Overall Analysis & Conclusion

Hopefully we've managed to cover a few of the more common use-cases that are routinely encountered in daily usage on Android and get a good idea of how applications behave. We've seen some quite expected numbers for some use-cases but also stumbled on very large surprises that weren't quite as obvious. 

There were two cases that especially stood out: Browser usage and application installation and updates. It could be argued that app updates are merely a corner-case that doesn't affect a user's experience much. After all, installing an updating apps represent only an insignificant fraction of what a user does on a device. Browser usage and web-page rendering in general however, are one of the most common and often encountered scenarios on a smartphone, and here's where we encountered the largest surprises.

When I started out this piece the goals I set out to reach was to either confirm or debunk on how useful homogeneous 8-core designs would be in the real world. The fact that Chrome and to a lesser extent Samsung's stock browser were able to consistently load up to 6-8 concurrent processes while loading a page suddenly gives a lot of credence to these 8-core designs that we would have otherwise not thought of being able to fully use their designed CPU configurations. In terms of pure computational load, web-page rendering remains as one of the heaviest tasks on a smartphone so it's very encouraging to see that today's web rendering engines are able to make good use of parallelization to spread the load between the available CPU cores.
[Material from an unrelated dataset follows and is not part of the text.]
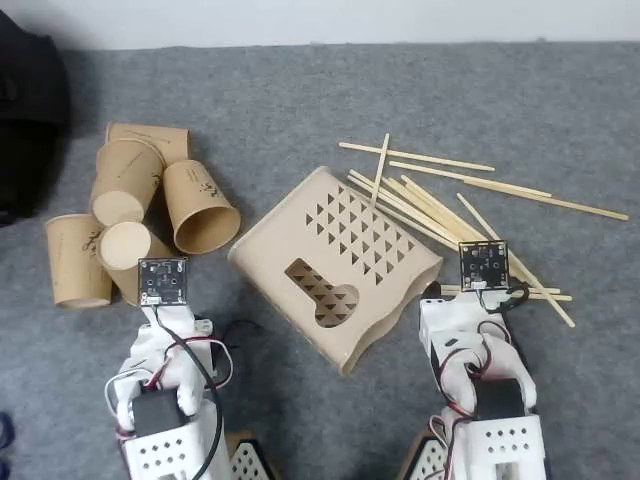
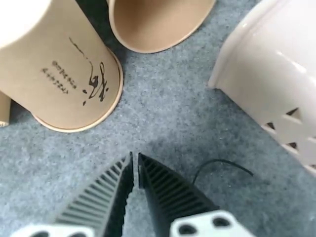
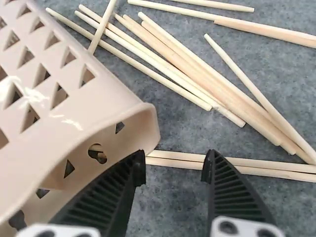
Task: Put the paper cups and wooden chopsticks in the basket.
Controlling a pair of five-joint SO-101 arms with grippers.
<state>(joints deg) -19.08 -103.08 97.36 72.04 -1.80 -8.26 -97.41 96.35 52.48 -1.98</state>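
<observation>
Several brown paper cups (image 1: 200,208) lie in a heap on the grey carpet at the left. The beige basket (image 1: 335,262) lies overturned in the middle, its perforated face up. Wooden chopsticks (image 1: 450,205) are scattered to its right, some touching it. My left gripper (image 2: 134,160) is shut on nothing, a short way from a lying cup (image 2: 64,74) and the basket's corner (image 2: 276,74). My right gripper (image 3: 174,163) is open just above the carpet, beside the basket's rim (image 3: 59,113). A pair of chopsticks (image 3: 237,165) lies across just beyond its fingertips (image 3: 211,159).
A black bag (image 1: 30,110) sits at the far left edge. A thin black cable (image 2: 222,165) runs over the carpet near the left gripper. Bare carpet lies behind the basket and between the two arms (image 1: 330,420).
</observation>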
It's hard to summarize the vast amount data of the last 16 pages in an orderly and correct manner. After all we are talking about extremely varying use-cases and time-scales for each scenario. While averaging the metrics over the course of a scenario might seem a good idea at first, one has to keep in mind that this wouldn't be able to properly represent cases where load peaks for smaller durations. It's these small computational bursts which are most of the time the cause for "lags" and frame-drops. So to better represent these bottle-necks which determine the user-visible cases of application speed and performance, we rather use the 90th percentile of the CPU run-queue depths:

90th Percentile Run-Queue Depth Averages
  Little Cluster Big Cluster Little + Big
Clusters
S-Browser - AnandTech Article 2.27 2.19 3.87
S-Browser - AnandTech FP 3.12 1.25 4.15
Chrome - AnandTech FP 5.69 1.84 7.10
Chrome - BBC Frontpage 5.00 2.00 6.22
Hangouts Launch 2.77 2.11 4.01
Hangouts Writing A Message 2.80 0.05 2.57
Reddit Sync Launch 1.84 1.11 2.38
Reddit Sync Scrolling 0.95 1.03 1.46
Play Store Open & Scroll 2.87 0.78 3.45
Play Store App Updates 3.73 5.42 8.51
Camera: Launch 1.45 2.73 2.98
Camera: Still Snapshot 4.12 0.87 4.59
Camera: Video Recording 5.17 2.04 5.42
Real Racing 3 Launch 2.16 1.33 3.26
Real Racing 3 Playing 2.09 0.89 2.96
Modern Combat 5 Playing 2.09 0.73 2.68

I was wary of creating this table as it can be easily misinterpreted: Because run-queue depth averages are not directly representative of the amount of concurrent threads in a given scenario, we lose information when aggregating them for a given cluster or the whole system. This for example happens on the big cluster on the AT article load scenario where the 90th percentile of the aggregate rq-depth reaches 2.19 while in reality this figure is composed of 4 medium-high threads. Readers should thus keep in mind the actual detailed graphs of the preceding pages when reading the table.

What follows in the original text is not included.